--- PROBLEM TO SOLVE ---
Where does the word "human" show up in the data? Please find each such line and copy it.

[Stored records]

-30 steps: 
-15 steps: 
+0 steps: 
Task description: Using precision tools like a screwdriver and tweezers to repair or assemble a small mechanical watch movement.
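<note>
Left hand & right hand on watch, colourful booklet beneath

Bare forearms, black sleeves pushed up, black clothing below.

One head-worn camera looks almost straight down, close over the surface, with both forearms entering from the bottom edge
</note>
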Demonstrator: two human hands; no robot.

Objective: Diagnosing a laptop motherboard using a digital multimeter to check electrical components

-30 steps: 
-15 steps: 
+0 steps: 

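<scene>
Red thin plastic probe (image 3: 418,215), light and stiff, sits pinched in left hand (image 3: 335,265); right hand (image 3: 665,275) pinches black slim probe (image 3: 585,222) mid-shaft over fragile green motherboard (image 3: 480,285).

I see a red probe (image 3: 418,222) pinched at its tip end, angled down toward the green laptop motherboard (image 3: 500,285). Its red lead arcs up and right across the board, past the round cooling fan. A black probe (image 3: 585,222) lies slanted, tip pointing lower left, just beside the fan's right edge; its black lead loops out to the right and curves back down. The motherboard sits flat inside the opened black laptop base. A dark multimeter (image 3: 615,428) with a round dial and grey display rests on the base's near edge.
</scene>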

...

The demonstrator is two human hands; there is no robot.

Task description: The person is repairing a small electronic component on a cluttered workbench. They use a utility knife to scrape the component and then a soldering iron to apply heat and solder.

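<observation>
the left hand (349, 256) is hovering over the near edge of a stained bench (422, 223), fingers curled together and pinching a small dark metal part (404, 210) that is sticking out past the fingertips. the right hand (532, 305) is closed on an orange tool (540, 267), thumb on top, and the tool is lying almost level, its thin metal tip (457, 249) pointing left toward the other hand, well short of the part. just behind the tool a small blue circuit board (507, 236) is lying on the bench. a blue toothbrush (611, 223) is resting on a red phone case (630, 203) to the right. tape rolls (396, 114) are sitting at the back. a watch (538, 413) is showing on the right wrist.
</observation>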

--- OUTPUT BELOW ---
Demonstrator: two human hands; no robot.
The demonstrator is two human hands; there is no robot.

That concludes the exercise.